The user brings their data in one of two ways: public data through the web, or deeper authenticated data through the desktop app. The desktop connector runs on the user’s own browser, on their host — the data is not sent anywhere; it stays on the user’s device. From there, data only ever moves while encrypted, and is only ever decrypted against a permission the user granted:
  1. The user’s Personal Server runs locally — in a browser tab on the web, or bundled into the desktop app. It encrypts the data and syncs the ciphertext to hosted cloud storage. ODL stores data it cannot read.
  2. When a builder presents a grant, the encrypted data is decrypted under that grant. Today the Personal Server is the only entity that decrypts; with Protocol-Governed Encryption the grantee decrypts and PGE enforces the release. Either way, decryption happens only against a valid onchain permission.
  3. Without PGE (today): the Personal Server returns the data directly to the builder. With PGE: the grantee receives a key from PGE and decrypts the data itself, so the Personal Server does not return the data directly.
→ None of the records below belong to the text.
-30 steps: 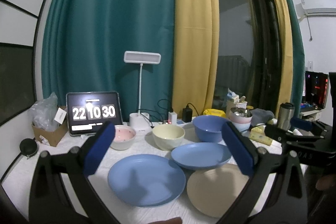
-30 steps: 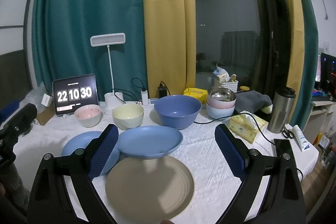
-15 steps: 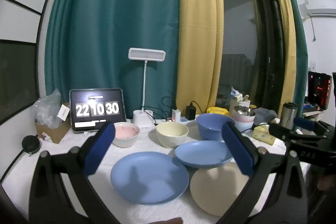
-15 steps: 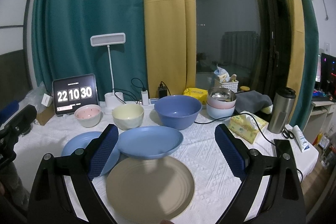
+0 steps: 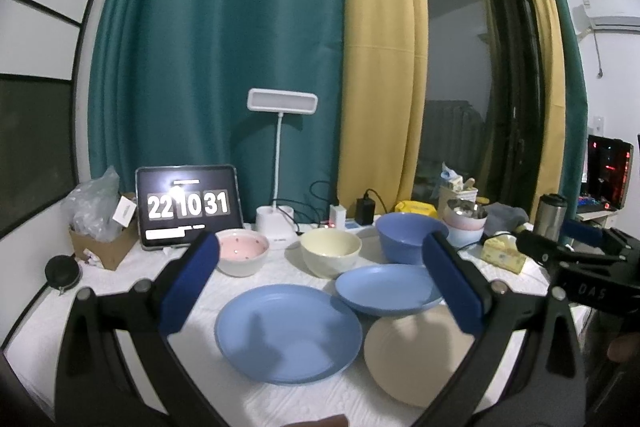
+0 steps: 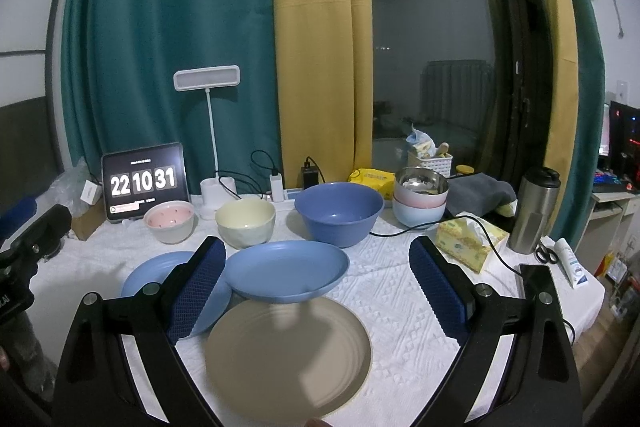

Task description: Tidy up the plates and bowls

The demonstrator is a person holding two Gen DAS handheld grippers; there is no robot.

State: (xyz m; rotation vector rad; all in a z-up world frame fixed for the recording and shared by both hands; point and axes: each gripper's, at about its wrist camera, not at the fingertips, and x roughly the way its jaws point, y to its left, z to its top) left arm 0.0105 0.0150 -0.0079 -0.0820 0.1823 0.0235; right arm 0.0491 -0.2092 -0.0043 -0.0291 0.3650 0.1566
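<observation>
A flat blue plate (image 5: 288, 335) lies at the front left of the table, a deep blue plate (image 5: 384, 289) behind it, a beige plate (image 6: 288, 351) at the front. Behind stand a pink bowl (image 5: 242, 251), a cream bowl (image 5: 331, 251) and a big blue bowl (image 5: 408, 237). My left gripper (image 5: 320, 267) is open and empty above the flat blue plate. My right gripper (image 6: 316, 275) is open and empty above the beige plate (image 5: 416, 359); the deep blue plate (image 6: 286, 271) lies between its fingers in view.
A tablet clock (image 5: 188, 207), a white desk lamp (image 5: 280, 163), chargers and cables line the back. Stacked bowls (image 6: 420, 201), a tissue box (image 6: 468, 241), a steel flask (image 6: 534, 211) and a tube (image 6: 570, 261) stand at the right. A cardboard box (image 5: 104, 243) sits at the left.
The left view has tilted up and shifted a little; the plates sit slightly lower and further right in it. The right gripper has not moved. The clock went from 30 to 31.
</observation>
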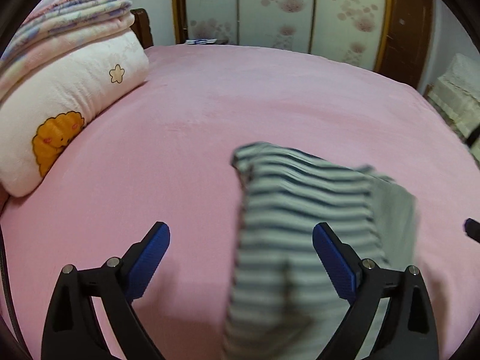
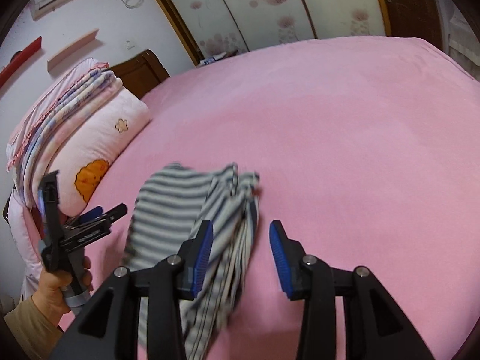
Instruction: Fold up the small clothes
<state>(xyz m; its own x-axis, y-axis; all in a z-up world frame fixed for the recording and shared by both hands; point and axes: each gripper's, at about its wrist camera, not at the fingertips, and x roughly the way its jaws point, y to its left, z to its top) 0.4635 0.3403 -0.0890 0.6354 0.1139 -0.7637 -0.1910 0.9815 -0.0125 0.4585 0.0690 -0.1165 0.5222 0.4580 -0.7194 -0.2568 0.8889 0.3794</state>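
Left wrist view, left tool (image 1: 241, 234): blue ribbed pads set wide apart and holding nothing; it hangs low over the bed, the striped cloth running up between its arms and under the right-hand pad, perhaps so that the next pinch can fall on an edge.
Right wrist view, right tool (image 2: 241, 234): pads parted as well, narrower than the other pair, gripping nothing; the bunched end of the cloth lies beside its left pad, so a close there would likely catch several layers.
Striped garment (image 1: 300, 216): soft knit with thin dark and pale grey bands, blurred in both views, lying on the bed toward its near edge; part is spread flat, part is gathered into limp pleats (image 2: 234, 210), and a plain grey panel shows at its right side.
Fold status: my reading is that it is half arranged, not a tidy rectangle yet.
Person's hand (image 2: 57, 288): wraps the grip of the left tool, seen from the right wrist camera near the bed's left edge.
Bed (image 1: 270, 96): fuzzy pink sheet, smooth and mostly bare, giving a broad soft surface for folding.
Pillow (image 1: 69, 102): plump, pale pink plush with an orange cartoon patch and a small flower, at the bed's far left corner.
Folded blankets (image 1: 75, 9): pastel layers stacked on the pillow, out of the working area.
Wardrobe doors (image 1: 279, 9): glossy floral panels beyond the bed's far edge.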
In both cases the grant is recorded on-chain, and the read is recorded in an access log the user can review.
That is what “user-owned” means here: collection stays on the user’s device, storage holds only ciphertext, decryption happens only against an on-chain permission, and every access is authorized by an on-chain grant and recorded in an access log. Note the boundary: once data is returned to a builder, that copy is in their hands — the grant and log govern whether a read happens and leave a record of it, not what a builder does with data it already received.

Who controls each layer

The stack diagram above is colored the same way: blue = protocol, yellow = runs under the user (Vana SDK), pink = operated by ODL, green = community connectors.
LayerWhat it coversWho controls it
ProtocolDP RPC and its onchain primitives: identity, permissions, fees, PGE, schemas, files, DLP contractsThe network / onchain
Vana SDKEncryption, decryption, permissions, identity — the client logic in the user’s app and Personal ServerThe user (runs on their device/infra)
Data connectorsExtraction scripts per sourceOpen source, community-controlled
Operated by ODLConvenience infrastructure: Data Pipe, Context GatewayODL (optional in principle — see the note below)
The role of ODL. The protocol is designed to work without ODL — the direct SDK path uses only permissionless surfaces. ODL operates convenience infrastructure on top: the RPC gateway, which sequences transactions and anchors them to L1 (with deliberately bounded powers — it cannot redirect funds), and the Context Gateway, an unprivileged commercial app (OAuth, USD billing) that anyone could replicate, which enforces revocation immediately for its own customers. Decentralizing the sequencer is on the roadmap.

Explore the protocol

Build a Vana App

The end-to-end builder guide: request, approve, read, and pay.

Protocol — DP RPC

The onchain core: identity, permissions, fees, schemas, files, and the settlement path.

Grants & permissions

The scope-native access primitive: format, lifecycle, verification.

Payments & fees

The escrow that funds and settles protocol fees.

Personal Servers

The user’s access engine — where grants are enforced and data is served.

Encryption & PGE

Threshold key release on data access, so no single party can decrypt.

Confidential compute

Pooled privacy-preserving jobs over DataDAO data, as an application layer.

Network

Vana L1, validators, contracts, and the VANA token.

Status

Where each part stands today:
  • Live: collection (connectors, desktop app), encrypted storage, the core onchain primitives (identity, permissions, fees, schemas, files), the DP RPC, the Personal Server, and grant-gated access.
  • Rolling out: scope-native permissions and the per-grant fee escrow (live on the Moksha testnet, moving toward mainnet), and Protocol-Governed Encryption (PGE).
  • On the roadmap: the provenance commitment slot, bring-your-own-compute (a user-controlled compute environment), a faster settlement base, and pooled confidential compute.
Each reference page notes the relevant status in a short callout.